# zbMATH — the first resource for mathematics

Some solvable automaton groups. (English) Zbl 1106.20021
Grigorchuk, Rostislav (ed.) et al., Topological and asymptotic aspects of group theory. AMS special session on probabilistic and asymptotic aspects of group theory, Athens, OH, USA, March 26–27, 2004 and the AMS special session on topological aspects of group theory, Nashville, TN, USA, October 16–17, 2004. Providence, RI: American Mathematical Society (AMS) (ISBN 0-8218-3756-7/pbk). Contemporary Mathematics 394, 11-29 (2006).

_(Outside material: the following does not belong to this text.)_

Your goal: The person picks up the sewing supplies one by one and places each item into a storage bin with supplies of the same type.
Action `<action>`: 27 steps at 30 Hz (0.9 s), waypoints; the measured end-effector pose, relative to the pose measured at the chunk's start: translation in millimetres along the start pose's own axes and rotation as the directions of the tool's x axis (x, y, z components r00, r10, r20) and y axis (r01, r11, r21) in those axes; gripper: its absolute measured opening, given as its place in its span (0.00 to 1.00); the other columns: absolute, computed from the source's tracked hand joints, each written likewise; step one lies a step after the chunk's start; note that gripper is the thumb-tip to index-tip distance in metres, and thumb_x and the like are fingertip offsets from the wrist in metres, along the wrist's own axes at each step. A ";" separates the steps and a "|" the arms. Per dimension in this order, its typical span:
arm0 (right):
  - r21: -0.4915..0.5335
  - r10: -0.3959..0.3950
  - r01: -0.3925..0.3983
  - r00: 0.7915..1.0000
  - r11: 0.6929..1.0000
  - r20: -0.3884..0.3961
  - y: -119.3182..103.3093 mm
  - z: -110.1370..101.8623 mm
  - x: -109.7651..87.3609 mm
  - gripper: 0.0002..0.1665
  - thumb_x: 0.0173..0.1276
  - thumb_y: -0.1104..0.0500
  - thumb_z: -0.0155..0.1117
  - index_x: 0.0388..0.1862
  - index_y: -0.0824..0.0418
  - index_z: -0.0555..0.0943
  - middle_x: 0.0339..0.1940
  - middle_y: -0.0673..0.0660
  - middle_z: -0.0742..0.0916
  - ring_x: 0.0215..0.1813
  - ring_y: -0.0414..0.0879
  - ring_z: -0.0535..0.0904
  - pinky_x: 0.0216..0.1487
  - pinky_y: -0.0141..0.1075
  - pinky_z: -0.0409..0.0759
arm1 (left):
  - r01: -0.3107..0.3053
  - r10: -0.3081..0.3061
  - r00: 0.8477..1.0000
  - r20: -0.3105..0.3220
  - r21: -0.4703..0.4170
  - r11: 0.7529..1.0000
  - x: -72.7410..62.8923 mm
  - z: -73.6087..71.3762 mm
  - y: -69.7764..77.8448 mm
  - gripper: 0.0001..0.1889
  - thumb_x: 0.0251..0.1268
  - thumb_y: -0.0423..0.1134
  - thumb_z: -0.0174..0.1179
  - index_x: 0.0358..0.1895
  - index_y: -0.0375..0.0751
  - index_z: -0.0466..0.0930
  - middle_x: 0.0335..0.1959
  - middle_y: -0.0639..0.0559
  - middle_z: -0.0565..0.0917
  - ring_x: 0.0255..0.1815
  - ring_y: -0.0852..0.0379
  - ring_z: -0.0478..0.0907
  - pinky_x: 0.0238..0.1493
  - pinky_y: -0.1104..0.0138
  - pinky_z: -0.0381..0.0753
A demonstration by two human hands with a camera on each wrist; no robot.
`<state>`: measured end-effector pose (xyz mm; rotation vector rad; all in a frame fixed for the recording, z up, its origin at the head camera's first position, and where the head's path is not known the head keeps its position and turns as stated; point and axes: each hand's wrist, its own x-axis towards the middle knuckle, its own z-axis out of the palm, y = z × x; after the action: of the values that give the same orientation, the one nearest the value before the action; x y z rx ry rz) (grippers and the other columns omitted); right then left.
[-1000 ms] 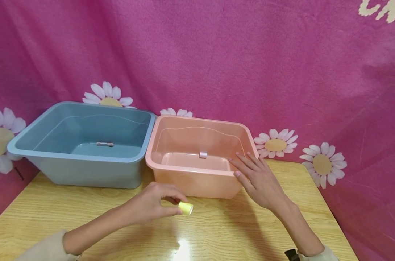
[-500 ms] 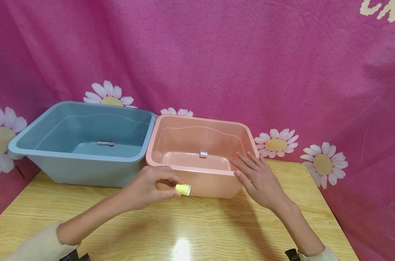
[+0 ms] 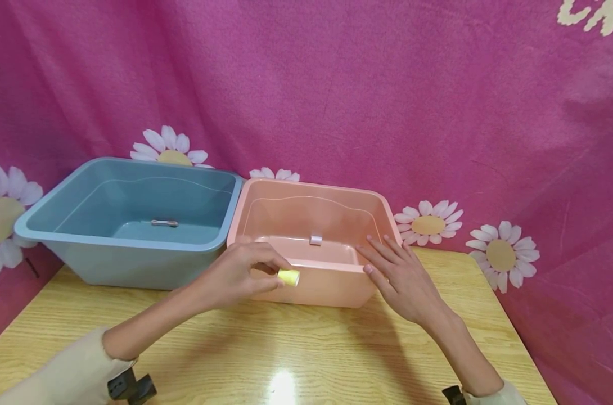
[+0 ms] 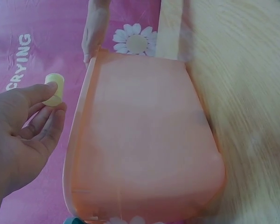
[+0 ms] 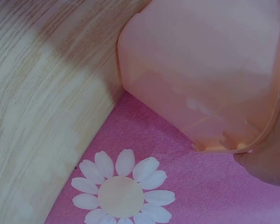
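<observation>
My left hand (image 3: 240, 273) pinches a small yellow cylinder (image 3: 288, 277) with a white end between thumb and fingertips. In the head view it overlaps the pink bin's upper front wall. The left wrist view shows the same yellow cylinder (image 4: 54, 89) beyond the bin's rim line, apart from it. My right hand (image 3: 405, 281) rests with straight, spread fingers over the right front corner of the pink bin (image 3: 306, 284). Inside that bin lies a small pale lilac piece (image 3: 315, 240). In the right wrist view only part of the right hand (image 5: 266, 156) shows, at the rim.
A blue bin (image 3: 134, 261) stands directly left of the pink one, holding a thin pinkish item with looped ends (image 3: 164, 223). Both stand on a wood-grain table (image 3: 327, 354). A magenta cloth (image 3: 337, 101) with daisies hangs close behind them.
Carrying the yellow cylinder, my left hand has risen from over the table to near the pink bin's front rim. The right hand stays at the corner.
</observation>
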<state>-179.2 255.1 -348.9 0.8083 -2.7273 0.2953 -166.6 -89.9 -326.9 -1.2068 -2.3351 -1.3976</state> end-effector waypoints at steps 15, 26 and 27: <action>0.001 -0.003 0.003 1.000 1.000 0.000 1.2 1.0 0.5 0.27 0.81 0.47 0.48 0.75 0.48 0.70 0.76 0.54 0.69 0.77 0.62 0.57 0.73 0.62 0.48 | 0.145 -0.145 0.989 0.004 -0.080 0.986 20.9 -7.0 2.3 0.11 0.56 0.25 0.71 0.43 0.34 0.86 0.38 0.50 0.86 0.40 0.56 0.84 0.46 0.68 0.83; -0.001 -0.008 0.008 1.000 1.000 -0.010 1.1 1.1 0.1 0.27 0.81 0.48 0.48 0.75 0.49 0.70 0.75 0.55 0.70 0.76 0.63 0.58 0.73 0.62 0.50 | 0.175 -0.174 0.984 0.031 -0.044 0.984 37.4 -1.0 -0.2 0.13 0.58 0.25 0.69 0.48 0.31 0.86 0.40 0.50 0.85 0.42 0.55 0.83 0.48 0.69 0.81; -0.002 -0.007 0.007 1.000 1.000 -0.011 1.1 1.0 -0.1 0.27 0.81 0.48 0.48 0.75 0.49 0.70 0.75 0.55 0.70 0.76 0.63 0.58 0.72 0.62 0.50 | 0.178 -0.176 0.984 0.034 -0.049 0.983 39.4 -0.3 -0.7 0.13 0.58 0.24 0.68 0.48 0.31 0.86 0.40 0.49 0.85 0.43 0.55 0.83 0.48 0.70 0.81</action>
<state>-179.9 255.8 -350.0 0.8129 -2.7139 0.2942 -193.2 -68.5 -307.2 -1.0611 -2.4942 -1.5145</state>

Summary: It is shown that certain ascending HNN extensions of free Abelian groups of finite rank, as well as various lamplighter groups, can be realized as automaton groups (and can therefore be given a self-similar structure). This includes the solvable Baumslag-Solitar groups $$BS(1,m)$$, for $$m\neq\pm 1$$.
In addition, it is shown that, for any relatively prime integers $$m,n\geq 2$$, the pair of Baumslag-Solitar groups $$BS(1,m)$$ and $$BS(1,n)$$ can be realized by a pair of dual automata. The examples are then used to illustrate more general connections between Schreier graphs, composition of automata and dual automata.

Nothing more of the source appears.